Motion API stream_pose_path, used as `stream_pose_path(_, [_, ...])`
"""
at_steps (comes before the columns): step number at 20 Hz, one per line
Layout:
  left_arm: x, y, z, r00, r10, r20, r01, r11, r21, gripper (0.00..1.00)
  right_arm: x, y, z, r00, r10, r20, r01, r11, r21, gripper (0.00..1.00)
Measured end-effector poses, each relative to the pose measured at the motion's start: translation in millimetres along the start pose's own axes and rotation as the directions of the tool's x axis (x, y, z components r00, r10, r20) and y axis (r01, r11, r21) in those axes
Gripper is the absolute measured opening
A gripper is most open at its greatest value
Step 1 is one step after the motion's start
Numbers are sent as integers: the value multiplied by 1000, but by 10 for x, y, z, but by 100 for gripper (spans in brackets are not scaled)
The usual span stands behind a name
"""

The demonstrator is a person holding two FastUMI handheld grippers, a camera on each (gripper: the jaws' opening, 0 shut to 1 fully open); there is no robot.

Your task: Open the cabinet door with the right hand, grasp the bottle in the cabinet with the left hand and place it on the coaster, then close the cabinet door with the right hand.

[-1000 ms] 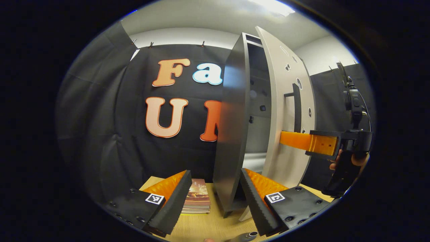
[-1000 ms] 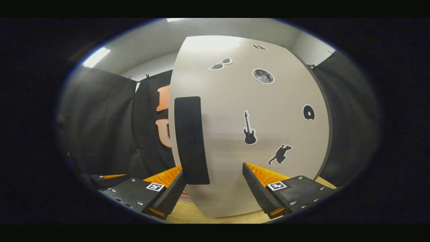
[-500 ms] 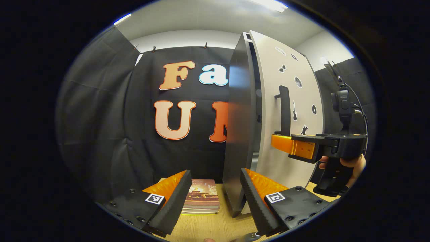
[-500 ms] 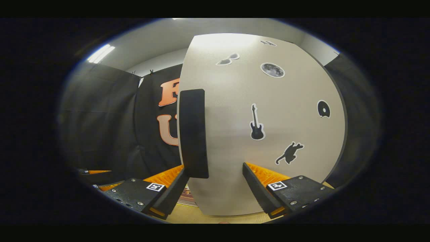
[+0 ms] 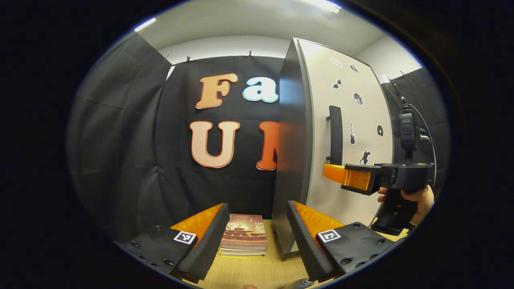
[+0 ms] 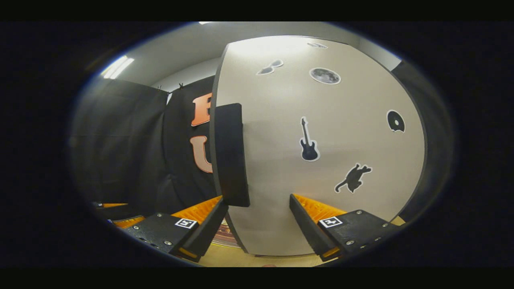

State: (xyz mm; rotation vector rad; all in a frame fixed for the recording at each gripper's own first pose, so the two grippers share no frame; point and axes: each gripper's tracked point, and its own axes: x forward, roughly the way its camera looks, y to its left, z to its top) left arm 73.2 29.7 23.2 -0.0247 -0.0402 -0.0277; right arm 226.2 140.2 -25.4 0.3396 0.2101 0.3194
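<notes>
The tall cabinet (image 5: 295,160) stands on the table with its pale, sticker-covered door (image 5: 361,120) lying flush against the front; I see no gap. In the right gripper view the door (image 6: 321,180) is close ahead. My right gripper (image 6: 257,200) is open, its fingertips at the door face just below the black handle (image 6: 231,154). The left gripper view shows that right gripper (image 5: 333,173), held by a hand, below the handle (image 5: 335,134). My left gripper (image 5: 257,208) is open and holds nothing. A grey bottle top (image 5: 300,283) peeks in at the bottom edge.
A small stack of books (image 5: 244,240) lies on the wooden table (image 5: 257,273) left of the cabinet, just ahead of my left gripper. Black cloth walls close the booth behind and to the left.
The cabinet door has swung from partly open to flush with the cabinet, with the right gripper following it in. My left gripper has stayed open, and its view shifted slightly.
</notes>
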Motion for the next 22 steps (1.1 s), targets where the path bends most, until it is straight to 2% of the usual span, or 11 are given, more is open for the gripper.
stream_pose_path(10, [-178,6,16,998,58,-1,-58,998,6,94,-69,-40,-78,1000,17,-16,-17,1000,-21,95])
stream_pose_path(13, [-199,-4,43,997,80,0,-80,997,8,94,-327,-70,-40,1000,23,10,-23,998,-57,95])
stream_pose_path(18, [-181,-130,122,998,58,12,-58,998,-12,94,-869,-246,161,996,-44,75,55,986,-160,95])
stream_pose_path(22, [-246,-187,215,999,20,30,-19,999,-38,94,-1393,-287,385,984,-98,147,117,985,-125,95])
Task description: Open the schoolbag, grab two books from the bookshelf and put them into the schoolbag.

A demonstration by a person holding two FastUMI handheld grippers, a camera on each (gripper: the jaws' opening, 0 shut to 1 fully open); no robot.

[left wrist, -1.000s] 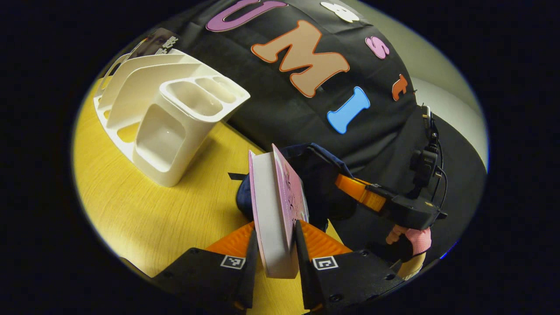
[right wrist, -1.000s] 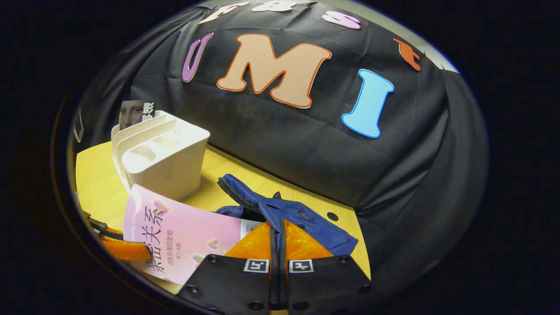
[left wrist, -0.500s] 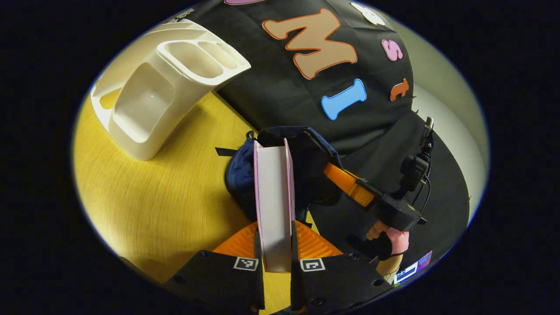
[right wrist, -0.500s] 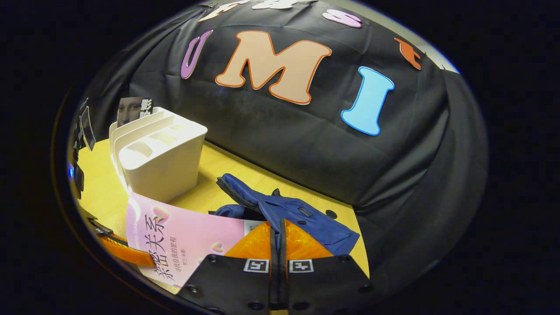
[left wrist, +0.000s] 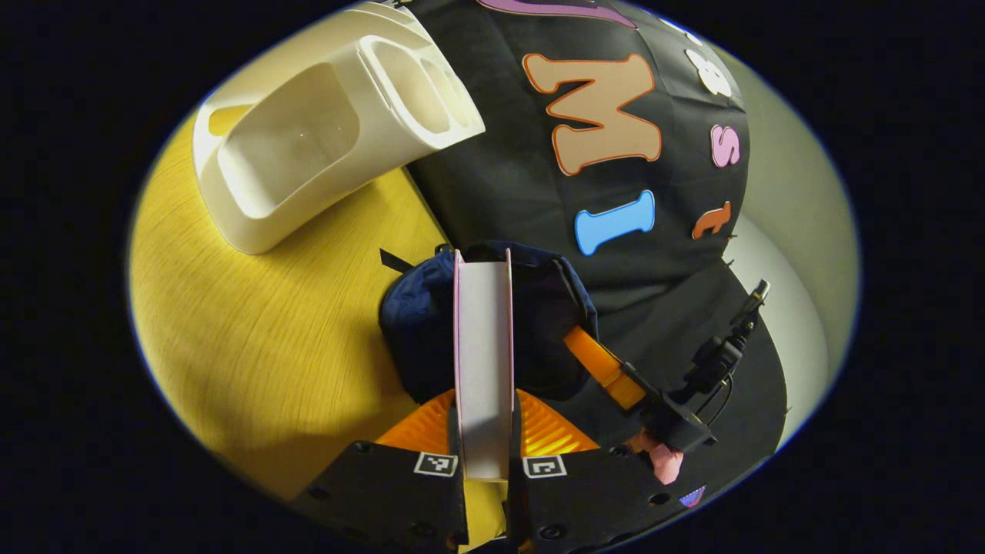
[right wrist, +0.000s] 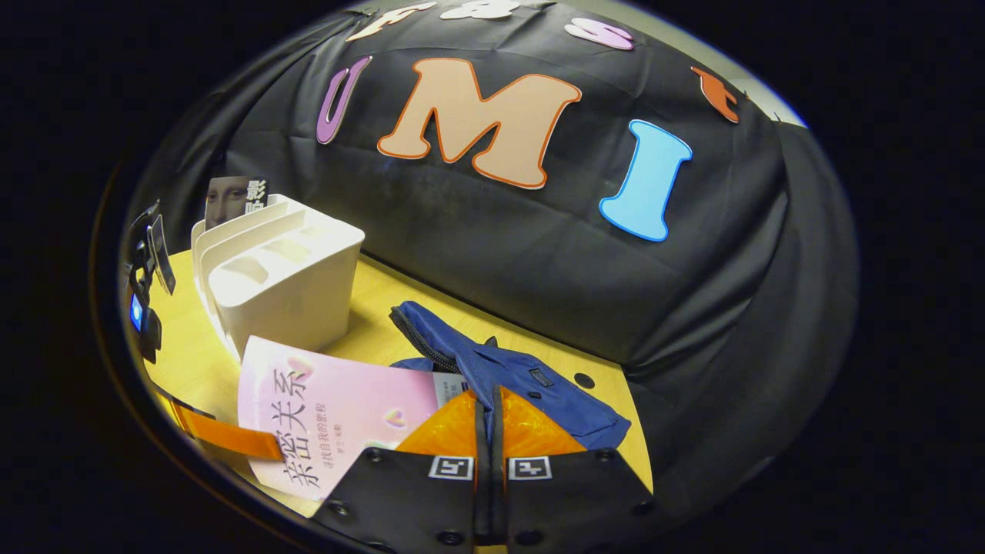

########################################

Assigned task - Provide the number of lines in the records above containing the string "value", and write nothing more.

Problem solution - 2